By Chinyere Nwachukwu
Lagos – Twenty three visually impaired candidates from Bethesda Home for the Blind sat for the Unified Tertiary Matriculation Examination (UTME) on Friday in Lagos.
The News Agency of Nigeria (NAN) reports that 321 blind candidates registered for the examination nationwide.
JAMB Registrar, Prof. Is-haq Oloyede, had earlier in the month in Abuja, told newsmen that adequate provisions had been made to attend to the needs of the special candidates for the examination.
He said that the desire of the board was to ensure that no visually impaired candidate is deprived of sitting for the examination.
The Proprietress of the Home, Mrs Chioma Ohakwe, told NAN that she was expecting 100 per cent success at the end of the examination.
Candidates from the Home, she said, recorded 90 per cent performance in 2016.
Ohakwe told NAN that all the blind candidates went through rigorous preparations for the examination.
She commended JAMB for the efforts it made to ensure that visually impaired candidates were well catered for to sit for the examination.
“Gathering all blind candidates from various zones and lodging them in hotels, days to the examination and other logistics was not easy.
“This is an innovation that had been lacking before now; it is worth commending JAMB for it.
“The candidates feel more at home and interacted freely with their colleagues,’’ Ohakwe said.
The proprietress called on JAMB to ensure that blind candidates were obliged placements in their institution of first choice and course of study.
She said: “we have been having instances where candidates are offered courses that they were not familiar with and universities outside their choice.
“For instance, some of these blind candidates, who might have opted for placement at the University of Lagos, are sometimes sent to another university.
“Some of them may choose Mass Communication but eventually offered Philosophy.
“We therefore appeal to JAMB to help look into these issues, considering the special case of their disability.’’
The supervisor of blind candidate centre in Lagos, Prof.

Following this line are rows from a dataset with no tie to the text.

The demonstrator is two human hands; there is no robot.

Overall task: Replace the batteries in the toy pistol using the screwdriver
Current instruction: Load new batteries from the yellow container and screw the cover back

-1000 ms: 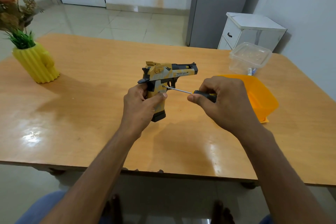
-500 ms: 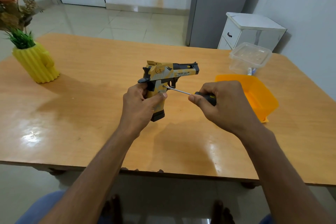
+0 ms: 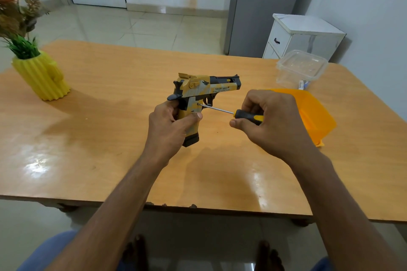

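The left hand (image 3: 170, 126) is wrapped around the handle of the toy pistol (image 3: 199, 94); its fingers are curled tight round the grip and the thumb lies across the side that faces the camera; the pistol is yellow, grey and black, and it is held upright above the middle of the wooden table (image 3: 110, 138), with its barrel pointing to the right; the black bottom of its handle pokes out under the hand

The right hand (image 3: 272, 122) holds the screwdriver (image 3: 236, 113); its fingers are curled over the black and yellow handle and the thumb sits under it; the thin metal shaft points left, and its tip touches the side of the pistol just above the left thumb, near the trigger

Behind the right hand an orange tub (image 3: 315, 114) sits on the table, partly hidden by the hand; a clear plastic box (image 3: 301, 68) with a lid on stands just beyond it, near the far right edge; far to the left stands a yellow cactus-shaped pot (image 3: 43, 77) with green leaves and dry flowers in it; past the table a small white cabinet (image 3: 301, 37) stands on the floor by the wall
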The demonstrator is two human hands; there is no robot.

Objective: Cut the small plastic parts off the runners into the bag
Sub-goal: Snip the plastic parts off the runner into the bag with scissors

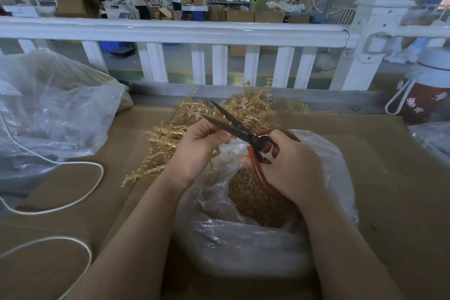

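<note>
My right hand grips the red handles of dark-bladed scissors, whose blades stand apart and point up-left. My left hand is closed on a tan plastic runner with small parts on it, held just over the mouth of a clear plastic bag. Several cut tan parts lie inside the bag. A heap of tan runners lies on the cardboard-covered table behind my hands, spreading to the left.
A large clear bag fills the left side. White cord loops across the cardboard table. A red-and-white jug stands at the far right. A white railing borders the table's far edge.
</note>
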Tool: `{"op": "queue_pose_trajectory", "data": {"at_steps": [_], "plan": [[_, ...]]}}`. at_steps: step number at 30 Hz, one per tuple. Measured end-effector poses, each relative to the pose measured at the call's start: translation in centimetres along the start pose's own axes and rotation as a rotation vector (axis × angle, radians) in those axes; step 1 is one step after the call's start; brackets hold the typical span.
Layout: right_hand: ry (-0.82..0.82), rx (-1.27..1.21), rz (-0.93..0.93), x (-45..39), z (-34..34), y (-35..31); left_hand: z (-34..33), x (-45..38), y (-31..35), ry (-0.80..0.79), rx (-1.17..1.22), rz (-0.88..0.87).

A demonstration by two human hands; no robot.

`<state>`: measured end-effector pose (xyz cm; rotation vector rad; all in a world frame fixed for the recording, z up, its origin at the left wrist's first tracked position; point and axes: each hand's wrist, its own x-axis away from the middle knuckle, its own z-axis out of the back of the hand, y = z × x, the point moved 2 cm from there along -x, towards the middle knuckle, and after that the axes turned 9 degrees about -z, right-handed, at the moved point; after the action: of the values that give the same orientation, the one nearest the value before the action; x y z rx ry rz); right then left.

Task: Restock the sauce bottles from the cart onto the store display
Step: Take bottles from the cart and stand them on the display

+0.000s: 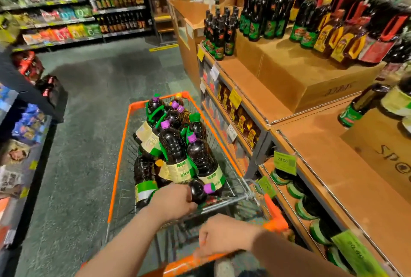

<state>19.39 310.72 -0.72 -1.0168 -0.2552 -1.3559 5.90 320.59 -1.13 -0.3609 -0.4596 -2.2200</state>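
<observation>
head view: dark sauce bottle (pixel 201 190) with purple cap, lying at near end of orange-rimmed cart (pixel 117 165), gripped by left hand (pixel 172 202); right hand (pixel 219 235) fingers curled round cart handle (pixel 213 256); display shelf (pixel 322 143) just right.

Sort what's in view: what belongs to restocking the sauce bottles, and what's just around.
Part of the job:
- cart
- sauce bottles in the cart
- bottle in the left hand's grip
- right hand on the cart handle
- display shelf

Just around:
- snack shelves
- cardboard box
- price tag
</observation>
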Motion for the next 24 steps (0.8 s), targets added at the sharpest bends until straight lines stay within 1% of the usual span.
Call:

Peter Okebukola, told NAN that 127 blind candidates, drawn from all the states in the South-West were writing the examination at the centre.
“All the blind candidates nationwide are writing the examination in four zonal centres located in Kano, Abuja, Enugu and Lagos.
“The examination is going on smoothly and the candidates are happy and doing well.
“As expected, they are writing the examination with technology that is convenient for their status,’’ Okebukola said.
One of the blind candidates, Hamed Kareem, said many of his colleagues would prefer writing the examination with the Braille Note Apex Machine.
He complained that the interactive mode used for the examination this year, was slowing them down in the process of answering the questions.
“This year, we are using the interactive mode, where the examiners dictate the questions to us and we respond by using our typewriters or braille.
“Sometimes, we may not get the wordings right and when we try to seek for clarification, it takes time.
“We will, therefore, prefer our CBT mode like our sighted colleagues as it is faster for us and more convenient,’’ Kareem said.
Faith Ihedioha, another visually impaired candidate, however, commended JAMB for measures put in place to cater for their welfare during the examination.
She said preferred to write the examination through the CBT mode, instead of the interactive mode.